AI Index : EUR 41/016/2005
COMMUNIQUÉ DE PRESSE DU BUREAU EUROPÉEN D’AMNESTY INTERNATIONAL
Bruxelles, Madrid — À la veille du sommet de l’Union européenne à Hampton Court où l’Espagne et la France doivent lancer une initiative commune sur le contrôle de l’immigration, Amnesty International révèle les conclusions de la mission de dix jours qu’elle vient d’effectuer en Espagne et au Maroc. Ces résultats montrent non seulement que des atteintes aux droits humains caractérisées sont commises contre les migrants aux frontières de l’Europe, mais aussi que personne ne veut en prendre la responsabilité.
L’organisation de défense des droits humains a effectué cette mission après qu’au moins 11 personnes eurent été tuées et de nombreuses autres blessées en tentant d’entrer dans les enclaves espagnoles de Ceuta et Melilla.
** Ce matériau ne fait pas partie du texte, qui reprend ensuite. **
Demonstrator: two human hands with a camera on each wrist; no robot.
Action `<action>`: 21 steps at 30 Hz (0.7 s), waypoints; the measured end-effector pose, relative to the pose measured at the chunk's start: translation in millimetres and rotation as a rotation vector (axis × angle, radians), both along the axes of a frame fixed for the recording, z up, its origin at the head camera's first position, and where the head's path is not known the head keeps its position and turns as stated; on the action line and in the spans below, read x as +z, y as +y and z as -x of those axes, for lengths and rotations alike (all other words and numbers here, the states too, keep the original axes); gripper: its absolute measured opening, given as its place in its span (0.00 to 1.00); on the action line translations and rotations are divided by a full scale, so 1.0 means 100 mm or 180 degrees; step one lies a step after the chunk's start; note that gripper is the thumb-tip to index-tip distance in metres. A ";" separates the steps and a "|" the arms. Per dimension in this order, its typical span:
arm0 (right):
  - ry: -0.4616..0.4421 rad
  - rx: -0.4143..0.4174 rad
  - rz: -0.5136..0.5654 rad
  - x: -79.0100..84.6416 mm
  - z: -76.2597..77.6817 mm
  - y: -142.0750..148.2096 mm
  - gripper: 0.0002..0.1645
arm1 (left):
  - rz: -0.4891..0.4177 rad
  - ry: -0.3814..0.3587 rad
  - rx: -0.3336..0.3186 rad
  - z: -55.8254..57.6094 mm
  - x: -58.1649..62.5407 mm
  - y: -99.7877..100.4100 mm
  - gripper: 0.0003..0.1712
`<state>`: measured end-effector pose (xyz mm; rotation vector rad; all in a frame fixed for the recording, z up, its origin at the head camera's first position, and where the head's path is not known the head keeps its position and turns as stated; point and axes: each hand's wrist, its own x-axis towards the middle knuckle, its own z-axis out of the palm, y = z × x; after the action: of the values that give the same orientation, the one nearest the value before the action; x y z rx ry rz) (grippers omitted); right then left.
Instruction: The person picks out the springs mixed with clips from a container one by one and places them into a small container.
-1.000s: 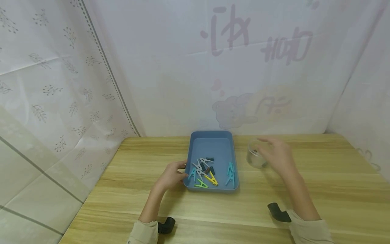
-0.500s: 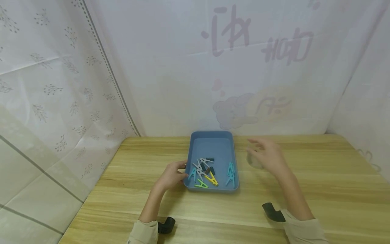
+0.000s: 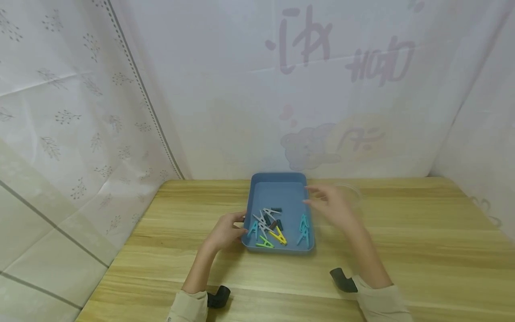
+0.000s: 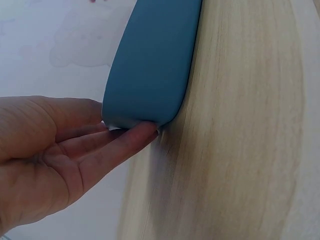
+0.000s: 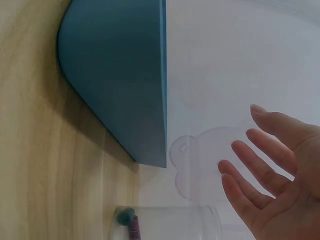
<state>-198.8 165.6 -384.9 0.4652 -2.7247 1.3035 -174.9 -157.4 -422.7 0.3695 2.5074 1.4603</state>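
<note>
My left hand [image 3: 226, 231] touches the outer left wall of a blue tray [image 3: 277, 192] with its fingers; in the left wrist view those fingers [image 4: 135, 137] lie almost straight against the tray wall [image 4: 150, 65]. Over the tray's right rim, my right hand [image 3: 331, 205] is spread with nothing in it, as the right wrist view also shows. Inside the tray lie grey clothespins [image 3: 263, 229], a yellow clothespin [image 3: 279, 236], a green clothespin [image 3: 264, 243], teal clothespins [image 3: 303, 230] and small dark coil-like pieces [image 3: 279, 224].
A clear jar [image 5: 175, 225] stands right of the tray, partly hidden behind my right hand in the head view; a teal piece and a purple coil [image 5: 134, 229] are in it. The wooden table [image 3: 422, 232] meets a pale printed curtain [image 3: 225, 112] at the back.
My right hand has moved left from the jar to the tray's right rim, uncovering the jar's right side. The left hand and the tray's contents look the same.
</note>
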 end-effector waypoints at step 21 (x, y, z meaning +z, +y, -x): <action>-0.0102 0.0252 -0.0138 -0.11 0.00 -0.20 0.28 | -0.0053 -0.0008 -0.0001 0.01 -0.02 -0.01 0.35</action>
<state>-198.8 146.1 -395.5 0.5665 -2.7928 1.2829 -175.8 -158.6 -425.1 0.3704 2.4946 1.4815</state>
Les conclusions de la mission ont été rendues publiques lors d’une conférence de presse tenue ce mercredi 26 octobre 2005 à Madrid.
Amnesty International craint que la réaction de l’Union européenne à cette crise récente, qui fait suite à des événements similaires en Italie et à Malte, ne soit encore centrée presque exclusivement sur le contrôle de l’immigration illégale.
Pour l’organisation, il faut que les États membres de l’Union européenne reconnaissent que les pressions politiques et économiques qu’ils exercent sur les pays voisins afin qu’ils « ne laissent entrer personne en Europe » contribuent à créer une situation chaotique. Il faut que les États élaborent une stratégie commune pour faire en sorte que les droits fondamentaux de certains des individus les plus pauvres du monde soient protégés, qu’ils remplissent ou non les conditions requises pour être considérés comme des réfugiés.
« Nous avons pu constater que les agents de l’État avaient eu recours à une force illégale et disproportionnée, en utilisant notamment des armes létales, a déclaré Javier Zúñiga, le conseiller principal pour les Programmes régionaux du Secrétariat international qui dirigeait la délégation envoyée par Amnesty International en Espagne et au Maroc. Les forces de l’ordre ont blessé et tué des personnes essayant de franchir la clôture, et un grand nombre des migrants grièvement blessés sur le territoire espagnol ont été renvoyés de l’autre côté de la clôture en l’absence de toute formalité légale et assistance médicale. »
Amnesty International constate que même la mission technique de l’UE envoyée récemment dans cette zone a reconnu l’absence d’une protection adéquate des réfugiés au Maroc. La mission de l’UE a été informée de ce que ce manque de protection avait conduit au refoulement par les autorités marocaines de demandeurs d’asile et de personnes déjà reconnues comme des réfugiés par le Haut-Commissariat des Nations unies pour les réfugiés (HCR).
En outre, des centaines de migrants, parmi lesquels des demandeurs d’asile, ont été conduits près de la frontière algérienne, dans des zones désertiques, avec pour consigne de franchir la frontière à pied et de se rendre dans les localités algériennes les plus proches. Ils ont été abandonnés là sans eau ni nourriture ou avec de l’eau et de la nourriture en quantité insuffisante.
Le rapport de mission d’Amnesty International met également en évidence les grandes difficultés que rencontrent les migrants souhaitant demander asile à la frontière espagnole. À ce jour, peu de propositions ont été faites de la part d’États membres de l’Union européenne ou de l’UE dans son ensemble pour résoudre ce problème et celui du traitement inhumain réservé aux personnes ne répondant pas aux conditions requises pour acquérir le statut de réfugié aux termes de la Convention de Genève.
« L’Europe doit trouver des solutions collectives au problème qu’elle a contribué à créer afin que nul ne soit tué ou blessé à ses frontières, et pour que ceux qui souhaitent y demander asile puissent le faire librement », a conclu Javier Zúñiga.
Amnesty International a exprimé sa vive préoccupation quant au fait que le rapport de la mission technique de l’Union européenne comprend des propositions visant à accroître les contrôles en matière d’immigration, y compris en collaboration avec des pays où sont commises des atteintes massives aux droits humains comme la Côte d’Ivoire ou la République démocratique du Congo.